_WHAT THE TASK REQUIRES:_ Return the listing exactly as it appears, but strip out the images.
--- DATA SECTION Enclosed Below ---
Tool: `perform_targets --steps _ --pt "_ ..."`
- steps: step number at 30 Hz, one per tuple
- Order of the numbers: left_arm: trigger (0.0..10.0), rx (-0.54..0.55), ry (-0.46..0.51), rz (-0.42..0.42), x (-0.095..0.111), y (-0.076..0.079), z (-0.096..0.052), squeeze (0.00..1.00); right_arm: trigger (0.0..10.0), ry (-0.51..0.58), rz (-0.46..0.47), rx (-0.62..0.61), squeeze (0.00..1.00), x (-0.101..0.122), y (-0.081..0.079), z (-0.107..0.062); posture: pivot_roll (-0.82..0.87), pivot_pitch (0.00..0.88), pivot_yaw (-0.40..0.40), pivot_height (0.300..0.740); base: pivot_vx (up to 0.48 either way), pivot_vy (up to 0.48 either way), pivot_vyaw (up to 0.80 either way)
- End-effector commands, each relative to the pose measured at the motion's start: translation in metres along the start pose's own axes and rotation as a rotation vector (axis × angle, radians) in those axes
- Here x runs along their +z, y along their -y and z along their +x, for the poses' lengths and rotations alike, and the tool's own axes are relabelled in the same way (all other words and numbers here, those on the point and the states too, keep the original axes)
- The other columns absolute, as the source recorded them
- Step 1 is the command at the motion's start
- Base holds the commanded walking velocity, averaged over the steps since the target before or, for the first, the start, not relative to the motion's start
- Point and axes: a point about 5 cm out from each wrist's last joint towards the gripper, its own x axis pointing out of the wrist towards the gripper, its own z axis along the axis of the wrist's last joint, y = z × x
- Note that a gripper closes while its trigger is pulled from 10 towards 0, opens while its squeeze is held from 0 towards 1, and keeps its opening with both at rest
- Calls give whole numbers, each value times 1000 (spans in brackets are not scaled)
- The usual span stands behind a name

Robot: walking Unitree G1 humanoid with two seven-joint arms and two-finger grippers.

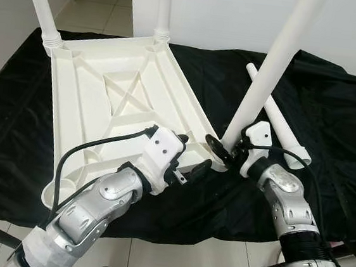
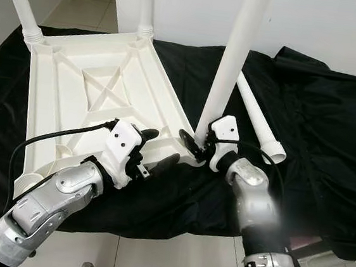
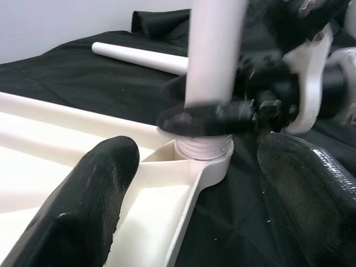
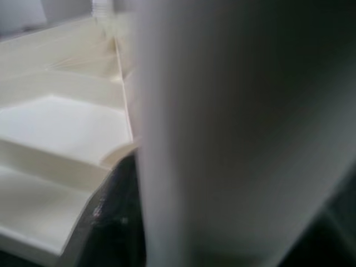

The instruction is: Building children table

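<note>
A white plastic tabletop (image 1: 105, 100) lies upside down on a black cloth (image 1: 333, 111). My right gripper (image 1: 227, 150) is shut on the base of a white table leg (image 1: 270, 73). The leg stands slightly tilted in the near right corner socket (image 3: 203, 150). My left gripper (image 1: 192, 154) is open just beside that corner. One of its fingers (image 3: 83, 206) is over the tabletop's ribbed inside and the other is over the cloth outside the rim. A loose leg (image 1: 280, 128) lies on the cloth behind the right gripper.
Two legs (image 1: 42, 4) (image 1: 164, 8) stand upright in the far corners. The near left corner socket (image 1: 57, 191) holds no leg. The cloth's front edge drops to a tiled floor (image 1: 202, 263). A white wall (image 1: 229, 11) is behind.
</note>
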Motion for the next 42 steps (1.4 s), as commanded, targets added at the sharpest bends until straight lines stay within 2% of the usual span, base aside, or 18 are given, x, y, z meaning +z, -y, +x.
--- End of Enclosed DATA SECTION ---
_TASK OUTPUT:_
Tool: `perform_targets --steps _ --pt "_ ..."`
- steps: step number at 30 Hz, one per tuple
- Order of the numbers: left_arm: trigger (0.0..10.0), rx (-0.54..0.55), ry (-0.46..0.51), rz (-0.42..0.42), x (-0.095..0.111), y (-0.076..0.079), z (-0.096..0.052), squeeze (0.00..1.00); right_arm: trigger (0.0..10.0), ry (-0.51..0.58), rz (-0.46..0.47), rx (-0.62..0.61), squeeze (0.00..1.00), x (-0.101..0.122), y (-0.081..0.079), z (-0.107..0.062); posture: pivot_roll (-0.82..0.87), pivot_pitch (0.00..0.88), pivot_yaw (-0.40..0.40), pivot_height (0.300..0.740); base: pivot_vx (up to 0.48 either way), pivot_vy (up to 0.48 either way), pivot_vyaw (up to 0.80 either way)
- End-effector commands, each relative to the pose measured at the motion's start: translation in metres along the start pose's own axes and rotation as a rotation vector (axis × angle, radians) in those axes
- Here x runs along their +z, y along their -y and z along their +x, for the poses' lengths and rotations alike, and the tool's own axes are relabelled in the same way (all other words and numbers here, those on the point and the states too, keep the original axes)
- The other columns absolute, as the source recorded them
- Step 1 is the command at the motion's start
- Base holds the commanded walking velocity, averaged over the steps since the target before or, for the first, the start, not relative to the motion's start
- Point and axes: a point about 5 cm out from each wrist's last joint towards the gripper, its own x axis pointing out of the wrist towards the gripper, its own z axis along the axis of the wrist's last joint, y = z × x
- Note that a gripper closes while its trigger is pulled from 10 towards 0, opens while its squeeze is held from 0 towards 1, and keeps its opening with both at rest
- Calls give whole numbers, each value times 1000 (spans in brackets are not scaled)
- The usual span stands behind a name

Robot: walking Unitree G1 humanoid with two seven-joint arms and two-finger grippers.


The instruction is: Building children table

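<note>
A white plastic tabletop (image 1: 105, 100) lies upside down on a black cloth (image 1: 333, 111). My right gripper (image 1: 227, 150) is shut on the base of a white table leg (image 1: 270, 73). The leg stands slightly tilted in the near right corner socket (image 3: 203, 150). My left gripper (image 1: 192, 154) is open just beside that corner. One of its fingers (image 3: 83, 206) is over the tabletop's ribbed inside and the other is over the cloth outside the rim. A loose leg (image 1: 280, 128) lies on the cloth behind the right gripper.
Two legs (image 1: 42, 4) (image 1: 164, 8) stand upright in the far corners. The near left corner socket (image 1: 57, 191) holds no leg. The cloth's front edge drops to a tiled floor (image 1: 202, 263). A white wall (image 1: 229, 11) is behind.
</note>
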Motion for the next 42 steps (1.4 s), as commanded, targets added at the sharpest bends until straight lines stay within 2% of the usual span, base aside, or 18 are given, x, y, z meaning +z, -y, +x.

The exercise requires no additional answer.